◆ Directions
Restate the data below word for word, and let no image into your version.

Data START

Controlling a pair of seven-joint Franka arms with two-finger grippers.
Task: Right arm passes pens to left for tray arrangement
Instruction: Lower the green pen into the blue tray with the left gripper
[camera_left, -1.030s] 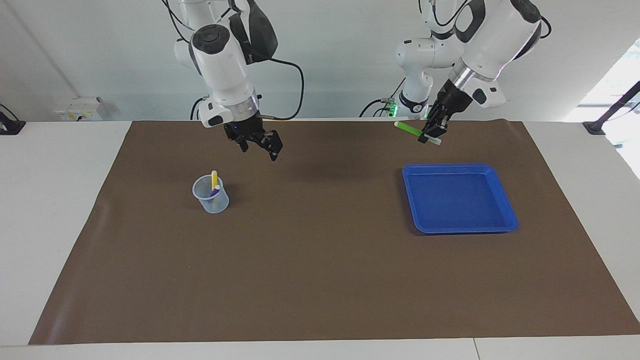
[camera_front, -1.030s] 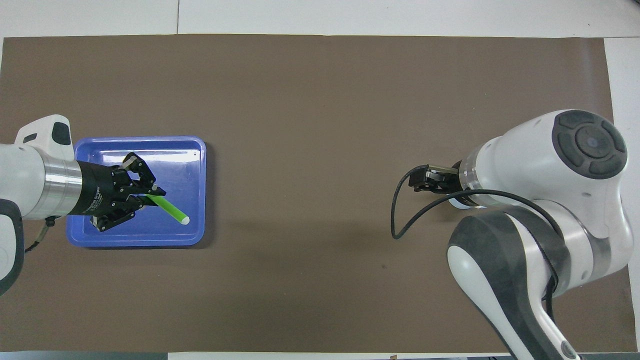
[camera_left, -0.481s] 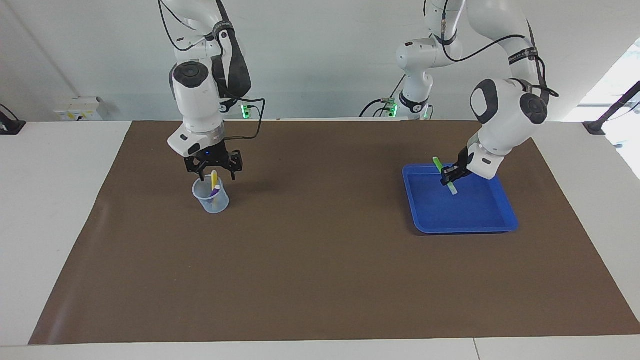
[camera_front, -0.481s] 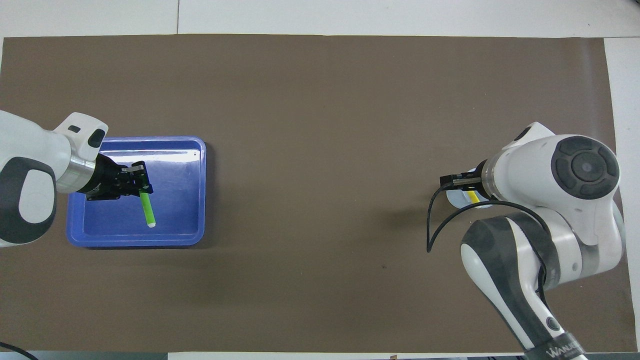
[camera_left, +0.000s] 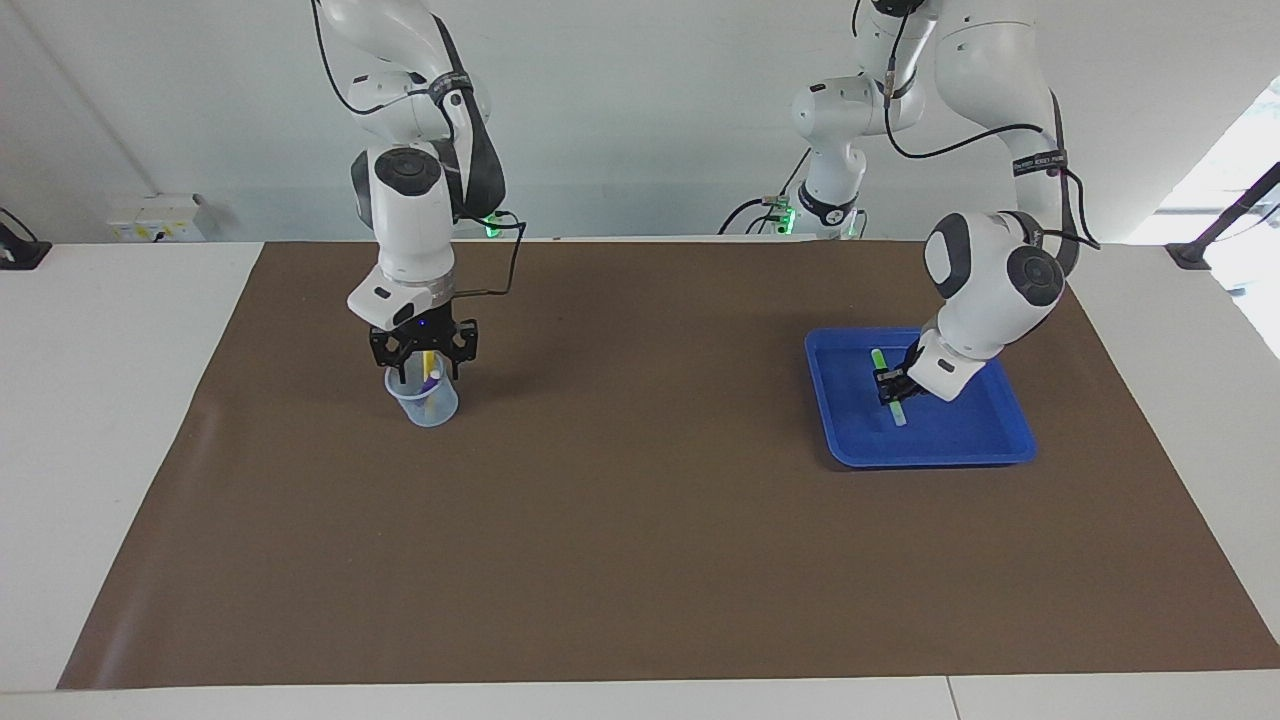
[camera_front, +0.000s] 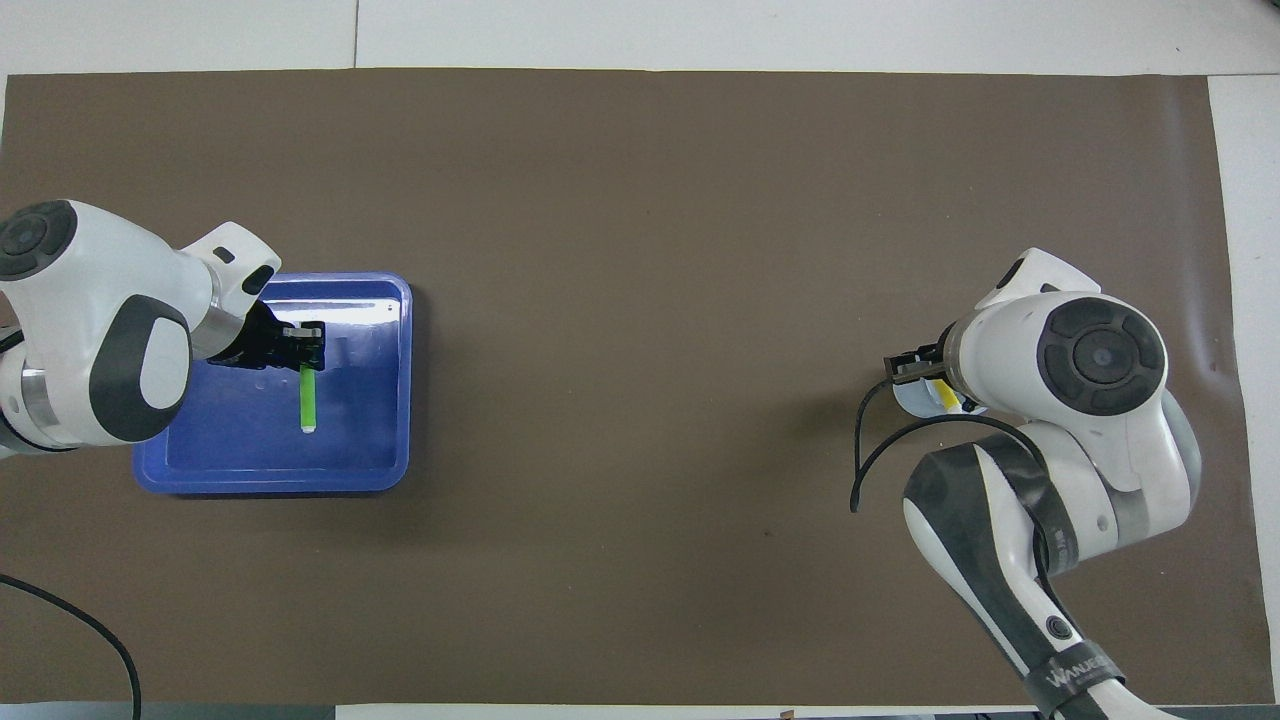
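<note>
since a second ago both arms have dropped from high over the brown mat: in the facing view the left gripper (camera_left: 889, 388), then up above the mat's edge nearest the robots, now sits low inside the shallow bright blue square plastic tray (camera_left: 1012, 432), clenched on the thin green marker pen (camera_left: 885, 385), which slopes down with its pale tip just over or on the tray floor; i cannot tell which. the right gripper (camera_left: 424, 360), with a small blue light at its wrist, has come down onto the small clear plastic cup (camera_left: 425, 402) at the right arm's end of the brown paper mat (camera_left: 640, 560); its fingers straddle the thin yellow marker pen (camera_left: 428, 360) that stands in the cup, and whether they have closed on it i cannot tell. a thin purple marker pen (camera_left: 433, 378) stands beside the yellow one in the same cup. in the overhead view the left gripper (camera_front: 308, 345) grasps the green pen (camera_front: 308, 400) at its end farther from the robots, the pen lying along the tray (camera_front: 390, 470) with its pale tip toward the robots. the right arm's wrist covers most of the cup (camera_front: 910, 398); only a bit of the yellow pen (camera_front: 947, 397) and the cup's rim show beneath it, and the right gripper itself is hidden there.
</note>
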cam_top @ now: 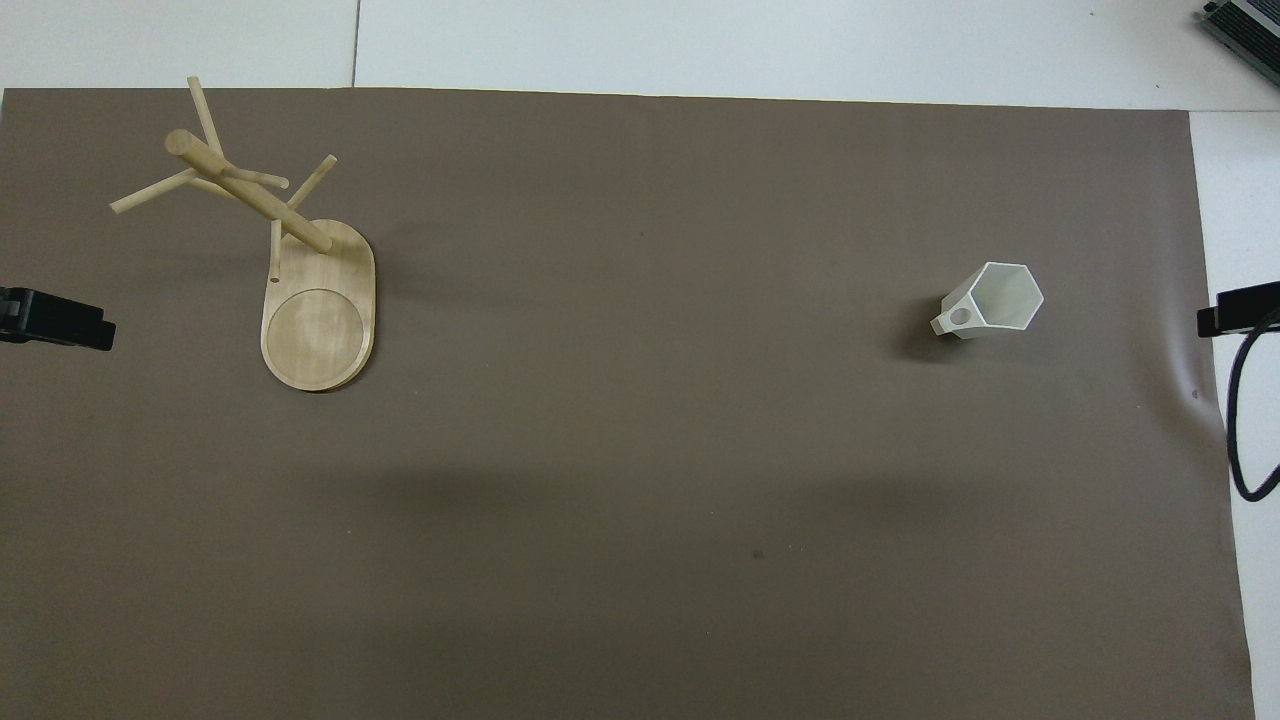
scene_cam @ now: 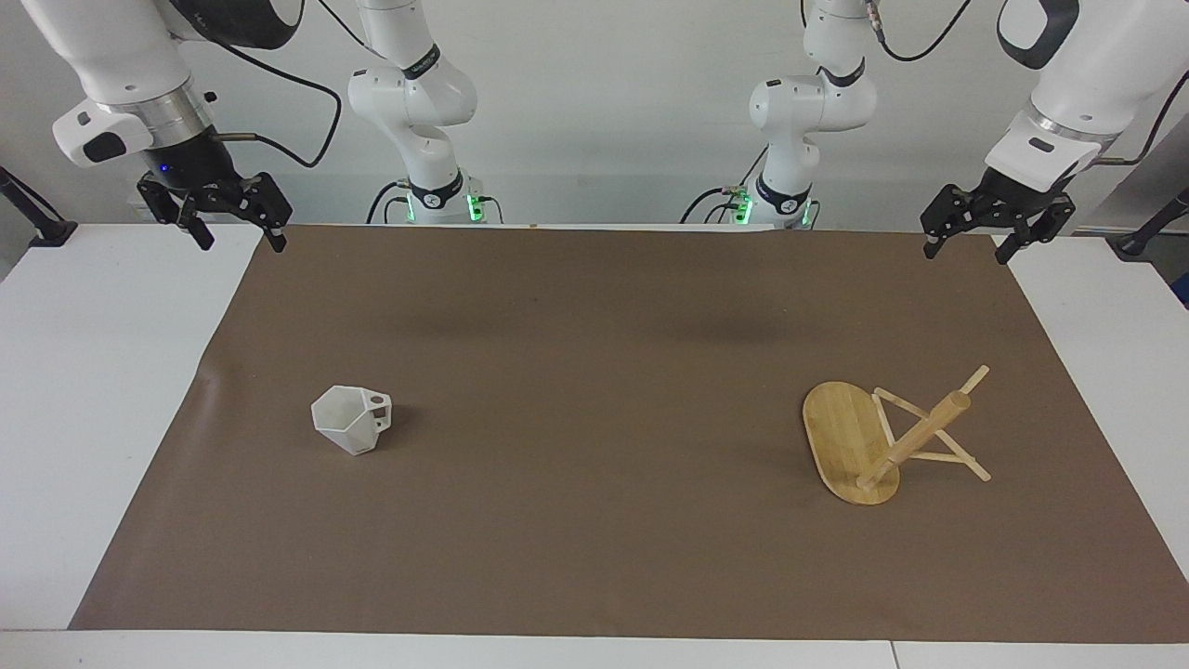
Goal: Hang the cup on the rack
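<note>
The white faceted cup (scene_cam: 351,420) (cam_top: 990,300) sits on the brown mat toward the right arm's end, its mouth up and its handle pointing toward the left arm's end. The bamboo rack (scene_cam: 850,446) (cam_top: 320,320) stands on its oval base toward the left arm's end, with pegs sticking out of its post. My right gripper (scene_cam: 240,243) (cam_top: 1235,308) hangs open and empty over the mat's corner by its own end. My left gripper (scene_cam: 966,253) (cam_top: 60,325) hangs open and empty over the mat's edge at the other end. Both are well away from the cup and the rack.
The brown mat (scene_cam: 594,372) covers most of the white table (scene_cam: 93,390). A black cable (cam_top: 1240,430) loops down at the right arm's end. Both arm bases stand at the table's robot edge.
</note>
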Robot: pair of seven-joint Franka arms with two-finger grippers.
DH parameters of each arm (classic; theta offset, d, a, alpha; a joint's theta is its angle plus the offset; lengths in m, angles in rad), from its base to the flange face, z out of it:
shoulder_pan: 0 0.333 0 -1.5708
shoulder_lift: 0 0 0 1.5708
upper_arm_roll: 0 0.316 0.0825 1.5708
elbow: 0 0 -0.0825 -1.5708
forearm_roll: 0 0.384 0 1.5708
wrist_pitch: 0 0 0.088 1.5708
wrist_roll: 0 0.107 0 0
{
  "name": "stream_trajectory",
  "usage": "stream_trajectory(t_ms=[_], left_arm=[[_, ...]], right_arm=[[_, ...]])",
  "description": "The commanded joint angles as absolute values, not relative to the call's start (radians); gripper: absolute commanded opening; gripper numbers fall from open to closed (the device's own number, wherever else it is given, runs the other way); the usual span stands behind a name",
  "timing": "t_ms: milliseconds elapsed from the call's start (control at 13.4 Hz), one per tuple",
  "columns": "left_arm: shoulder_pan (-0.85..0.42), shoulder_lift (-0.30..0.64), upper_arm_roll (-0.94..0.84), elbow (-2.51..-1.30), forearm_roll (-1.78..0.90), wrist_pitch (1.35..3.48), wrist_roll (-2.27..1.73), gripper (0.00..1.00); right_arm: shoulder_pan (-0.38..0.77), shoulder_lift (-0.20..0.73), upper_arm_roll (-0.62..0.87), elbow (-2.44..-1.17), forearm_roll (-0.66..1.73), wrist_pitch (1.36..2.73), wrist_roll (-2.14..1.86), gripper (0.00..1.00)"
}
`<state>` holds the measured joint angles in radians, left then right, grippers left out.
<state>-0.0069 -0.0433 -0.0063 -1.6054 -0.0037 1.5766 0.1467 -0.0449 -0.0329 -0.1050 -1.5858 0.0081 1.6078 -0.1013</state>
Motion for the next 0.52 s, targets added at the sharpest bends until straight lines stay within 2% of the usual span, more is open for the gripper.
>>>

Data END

◆ Solution to this exercise
Controlling a pair of seven-joint Franka arms with two-finger grippers.
Task: Right arm passes pens to left for tray arrangement
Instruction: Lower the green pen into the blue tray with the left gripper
[camera_left, -1.030s] 
[camera_front, -1.030s] 
[camera_left, -0.481s] 
[camera_front, -0.481s] 
[camera_left, +0.000s] 
[camera_front, +0.000s] 
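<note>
since a second ago both arms have dropped from high over the brown mat: in the facing view the left gripper (camera_left: 889, 388), then up above the mat's edge nearest the robots, now sits low inside the shallow bright blue square plastic tray (camera_left: 1012, 432), clenched on the thin green marker pen (camera_left: 885, 385), which slopes down with its pale tip just over or on the tray floor; i cannot tell which. the right gripper (camera_left: 424, 360), with a small blue light at its wrist, has come down onto the small clear plastic cup (camera_left: 425, 402) at the right arm's end of the brown paper mat (camera_left: 640, 560); its fingers straddle the thin yellow marker pen (camera_left: 428, 360) that stands in the cup, and whether they have closed on it i cannot tell. a thin purple marker pen (camera_left: 433, 378) stands beside the yellow one in the same cup. in the overhead view the left gripper (camera_front: 308, 345) grasps the green pen (camera_front: 308, 400) at its end farther from the robots, the pen lying along the tray (camera_front: 390, 470) with its pale tip toward the robots. the right arm's wrist covers most of the cup (camera_front: 910, 398); only a bit of the yellow pen (camera_front: 947, 397) and the cup's rim show beneath it, and the right gripper itself is hidden there.
</note>
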cam_top @ now: 
scene_cam @ now: 
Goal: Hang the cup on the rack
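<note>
The white faceted cup (scene_cam: 351,420) (cam_top: 990,300) sits on the brown mat toward the right arm's end, its mouth up and its handle pointing toward the left arm's end. The bamboo rack (scene_cam: 850,446) (cam_top: 320,320) stands on its oval base toward the left arm's end, with pegs sticking out of its post. My right gripper (scene_cam: 240,243) (cam_top: 1235,308) hangs open and empty over the mat's corner by its own end. My left gripper (scene_cam: 966,253) (cam_top: 60,325) hangs open and empty over the mat's edge at the other end. Both are well away from the cup and the rack.
The brown mat (scene_cam: 594,372) covers most of the white table (scene_cam: 93,390). A black cable (cam_top: 1240,430) loops down at the right arm's end. Both arm bases stand at the table's robot edge.
</note>
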Robot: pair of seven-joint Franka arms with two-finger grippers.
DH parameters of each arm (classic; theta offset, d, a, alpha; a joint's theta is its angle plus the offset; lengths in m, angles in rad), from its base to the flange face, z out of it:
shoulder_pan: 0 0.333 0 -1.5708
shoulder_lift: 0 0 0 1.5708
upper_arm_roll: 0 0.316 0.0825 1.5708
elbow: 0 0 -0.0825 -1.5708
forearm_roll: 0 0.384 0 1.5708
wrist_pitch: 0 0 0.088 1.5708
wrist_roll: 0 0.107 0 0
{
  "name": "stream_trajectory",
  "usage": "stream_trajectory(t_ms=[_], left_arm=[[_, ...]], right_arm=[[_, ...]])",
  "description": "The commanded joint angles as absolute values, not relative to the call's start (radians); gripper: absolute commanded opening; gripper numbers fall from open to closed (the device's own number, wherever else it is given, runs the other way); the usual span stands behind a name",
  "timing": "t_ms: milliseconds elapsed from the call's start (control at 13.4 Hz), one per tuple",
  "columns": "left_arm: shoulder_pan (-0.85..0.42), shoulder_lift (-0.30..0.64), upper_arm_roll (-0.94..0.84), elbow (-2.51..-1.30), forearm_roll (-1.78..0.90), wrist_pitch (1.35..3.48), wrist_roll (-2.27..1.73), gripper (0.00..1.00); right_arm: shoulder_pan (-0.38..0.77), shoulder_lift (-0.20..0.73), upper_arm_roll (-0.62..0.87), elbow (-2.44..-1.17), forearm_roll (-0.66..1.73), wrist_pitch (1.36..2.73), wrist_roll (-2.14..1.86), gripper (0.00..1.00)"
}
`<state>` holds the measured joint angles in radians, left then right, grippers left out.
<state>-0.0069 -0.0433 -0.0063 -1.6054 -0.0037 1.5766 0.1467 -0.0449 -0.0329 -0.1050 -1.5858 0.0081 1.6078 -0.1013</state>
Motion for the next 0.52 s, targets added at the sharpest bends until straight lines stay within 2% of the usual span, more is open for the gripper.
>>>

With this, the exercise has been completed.